Sharon McNary reports on a proposed development in the Chinatown neighborhood of Los Angeles that predates, and could thus avoid, the guidelines put forward by one of the most progressive plans in the city—the Cornfield Arroyo Specific Plan.
Sharon McNary reports on the project proposal for "College Station" mixed-use development slated for five acres of vacant land just east of the Chinatown station of the Gold Line light rail line connecting Union Station with Pasadena. College Station, would include two towers with up to 685 apartments, ground-level retail and restaurants, rooftop pools, and a pedestrian plaza. "They would become the tallest buildings in Chinatown," according to McNary.
The project's controversy, however, comes from its out of scale reference to the 2013 Cornfield Arroyo Specific Plan, which is often referred to by planners as an example of a new era in planning, mostly due to its lack of parking requirements.
"If built according to the Cornfields plan, the College Station parcel would be mostly commercial, retail and light industrial, with at most 200 homes. About 20 of the homes would need to be affordable to residents of the area..." Of the 685 units proposed by the developer, 100 would be for senior housing.
So why the discrepancy between plan and project?
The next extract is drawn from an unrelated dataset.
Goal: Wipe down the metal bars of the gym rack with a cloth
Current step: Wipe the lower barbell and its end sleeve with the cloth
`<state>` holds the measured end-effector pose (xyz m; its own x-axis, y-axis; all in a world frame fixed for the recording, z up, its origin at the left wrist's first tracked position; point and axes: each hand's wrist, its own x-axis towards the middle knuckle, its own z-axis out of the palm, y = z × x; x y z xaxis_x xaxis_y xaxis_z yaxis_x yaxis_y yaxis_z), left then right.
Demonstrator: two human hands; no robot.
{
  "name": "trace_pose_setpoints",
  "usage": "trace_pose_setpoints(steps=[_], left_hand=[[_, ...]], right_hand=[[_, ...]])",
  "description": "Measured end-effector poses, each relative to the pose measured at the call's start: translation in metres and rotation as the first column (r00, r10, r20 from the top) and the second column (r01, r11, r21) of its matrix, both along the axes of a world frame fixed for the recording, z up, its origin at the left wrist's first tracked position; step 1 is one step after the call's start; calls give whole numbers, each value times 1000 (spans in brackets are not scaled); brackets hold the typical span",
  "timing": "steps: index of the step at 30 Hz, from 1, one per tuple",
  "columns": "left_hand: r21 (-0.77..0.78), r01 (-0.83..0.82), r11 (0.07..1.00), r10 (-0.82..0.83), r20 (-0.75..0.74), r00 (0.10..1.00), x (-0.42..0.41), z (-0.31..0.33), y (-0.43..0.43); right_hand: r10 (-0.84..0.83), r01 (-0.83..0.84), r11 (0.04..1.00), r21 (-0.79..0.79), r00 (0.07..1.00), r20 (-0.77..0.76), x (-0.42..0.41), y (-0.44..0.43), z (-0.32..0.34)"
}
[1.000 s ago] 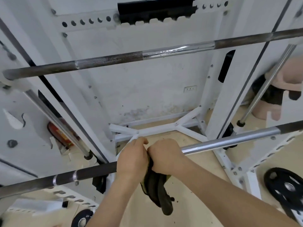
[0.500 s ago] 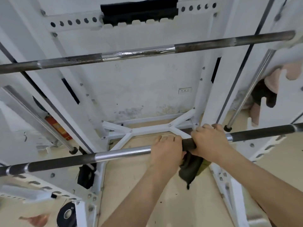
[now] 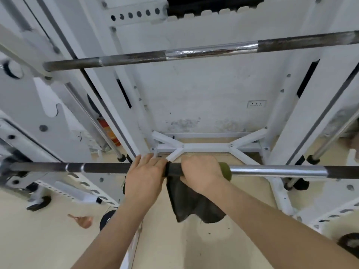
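1. Closest to us are two bare arms reaching up to the near bar (image 3: 272, 170).
2. The right hand (image 3: 202, 174) is curled tight around the dark cloth (image 3: 191, 202). The cloth is wrapped over the near bar, and the rest hangs down below the hand.
3. The left hand (image 3: 144, 177) is closed over the bar, just beside the right hand. It seems to be holding the bar steady.
4. Half a second ago the hands were on the dark, rough part near the right end. Now they are back near the middle, next to the shiny part. A second ago they were there too. So the cloth is sliding back and forth along this bar, and this bar is getting its wipe.
5. Past the hands is the white rack frame (image 3: 204, 147) on the floor.
6. Higher and farther away is the far bar (image 3: 211, 49). No cloth is touching it, so it probably needs wiping next.
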<state>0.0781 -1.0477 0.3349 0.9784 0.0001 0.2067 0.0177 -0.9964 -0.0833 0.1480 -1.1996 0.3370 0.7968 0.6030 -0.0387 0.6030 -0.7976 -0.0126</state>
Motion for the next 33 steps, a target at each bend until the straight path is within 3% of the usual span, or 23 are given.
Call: trace_pose_setpoints(steps=[2, 6, 8, 11, 15, 19, 21, 24, 27, 29, 31, 33], left_hand=[[16, -36, 999, 36, -33, 999, -6, 2, 23], [15, -21, 1000, 22, -21, 1000, -8, 0, 19], [-19, 74, 997, -74, 1, 997, -3, -6, 2], [-40, 199, 979, -199, 13, 980, 9, -19, -28], [-7, 224, 975, -222, -154, 963, 43, -17, -71], [-77, 236, 969, -248, -288, 925, 76, -17, -113], [-100, 246, 964, -265, -370, 890, 87, -13, -125], [-94, 277, 956, -290, -438, 851, 98, -6, -135], [-5, 368, 930, -354, -289, 890, 88, -2, -180], [13, 355, 935, -338, -276, 900, 81, -6, -216], [12, 332, 943, -317, -269, 910, 86, -9, -242], [9, 342, 940, -329, -254, 910, 92, -7, -268]], right_hand=[[65, -64, 998, 11, 995, -81, 7, 31, 1], [137, -142, 990, 16, 913, -385, 20, 56, 7], [135, -127, 991, 45, 944, -302, 18, 43, 2], [32, -29, 997, 69, 999, -34, 10, -6, -10], [-138, 146, 986, -85, 985, 101, 5, -93, -10], [-328, 362, 915, -177, 925, 192, 5, -174, -7], [-409, 425, 884, -195, 905, 118, 13, -187, -1], [-382, 344, 906, -248, 915, -126, 34, -187, 10], [-381, 260, 919, -298, 781, -494, 58, -192, 20], [-395, 225, 913, -341, 698, -597, 69, -195, 20], [-375, 204, 910, -361, 778, -504, 71, -209, 19], [-309, 226, 925, -307, 915, -259, 62, -244, 17]])
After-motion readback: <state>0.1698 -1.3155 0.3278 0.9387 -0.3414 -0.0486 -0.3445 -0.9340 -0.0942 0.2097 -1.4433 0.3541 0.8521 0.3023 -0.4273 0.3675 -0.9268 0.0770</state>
According to the McNary, the developer "will not be held to the Cornfields plan standards…because the company filed its application and a zone change request for the College Station project in 2012, a year before the Cornfields plan was approved."
As described by McNary, the controversy comes back to that problem of how developments can often catch neighborhoods by surprise, even when a plan guiding the vision of the neighborhood is already in place. "When it was adopted in 2013, a Los Angeles Times editorial called it a 'smart development' plan that should become a model for the city, one that would give residents of the area around Chinatown's Cornfields park a sense of certainty about future building plans."